• **Required work**
Take the material below and reproduce, word for word, only the lines from the line with "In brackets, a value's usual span" through the line with "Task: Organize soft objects".
Segment Open
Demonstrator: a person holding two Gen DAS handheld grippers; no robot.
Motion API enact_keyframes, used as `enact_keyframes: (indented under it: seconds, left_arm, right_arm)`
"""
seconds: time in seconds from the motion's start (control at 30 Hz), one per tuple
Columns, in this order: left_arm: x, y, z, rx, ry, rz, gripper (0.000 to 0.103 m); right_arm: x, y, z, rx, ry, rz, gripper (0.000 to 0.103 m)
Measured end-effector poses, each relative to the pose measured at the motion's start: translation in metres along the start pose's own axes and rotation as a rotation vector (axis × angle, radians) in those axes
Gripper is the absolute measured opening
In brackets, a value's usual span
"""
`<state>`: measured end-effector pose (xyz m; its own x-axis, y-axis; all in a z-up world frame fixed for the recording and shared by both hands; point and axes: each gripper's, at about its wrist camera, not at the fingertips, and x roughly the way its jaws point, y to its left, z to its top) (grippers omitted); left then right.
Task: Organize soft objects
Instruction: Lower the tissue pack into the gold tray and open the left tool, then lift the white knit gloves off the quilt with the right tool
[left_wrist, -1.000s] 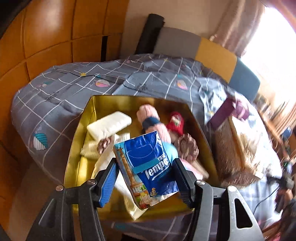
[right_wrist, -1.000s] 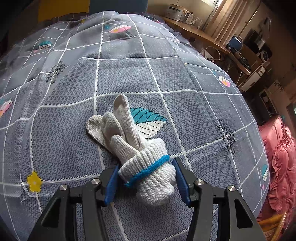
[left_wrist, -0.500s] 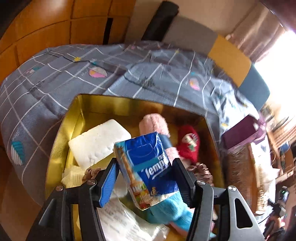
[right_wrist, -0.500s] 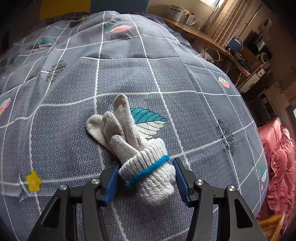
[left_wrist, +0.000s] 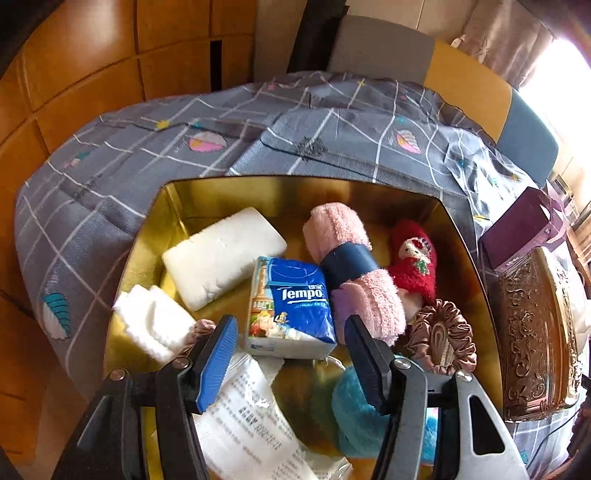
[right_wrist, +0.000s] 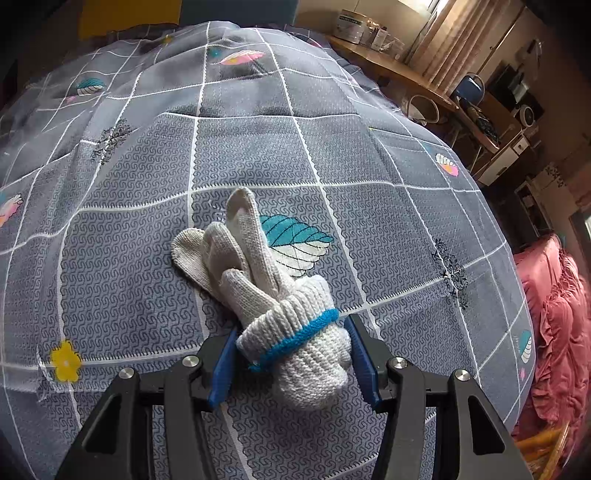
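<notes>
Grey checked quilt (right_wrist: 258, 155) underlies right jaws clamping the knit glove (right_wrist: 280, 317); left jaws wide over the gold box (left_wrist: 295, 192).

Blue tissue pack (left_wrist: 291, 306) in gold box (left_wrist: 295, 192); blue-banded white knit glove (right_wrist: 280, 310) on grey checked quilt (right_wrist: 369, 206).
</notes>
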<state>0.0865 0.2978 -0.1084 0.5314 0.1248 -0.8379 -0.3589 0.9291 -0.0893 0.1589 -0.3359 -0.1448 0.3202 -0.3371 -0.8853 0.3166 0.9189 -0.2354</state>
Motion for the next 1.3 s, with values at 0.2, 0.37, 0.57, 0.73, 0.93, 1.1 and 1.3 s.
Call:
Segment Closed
• **Solution**
In brackets, a value's usual span
"""
`<state>`: measured end-effector pose (xyz m; its own x-axis, y-axis; all in a z-up world frame fixed for the recording and shared by both hands; point and axes: each gripper's, at about its wrist camera, not at the fingertips, and x roughly the way its jaws point, y to its left, z to its top) (grippers omitted); left then right.
Task: Organize soft objects

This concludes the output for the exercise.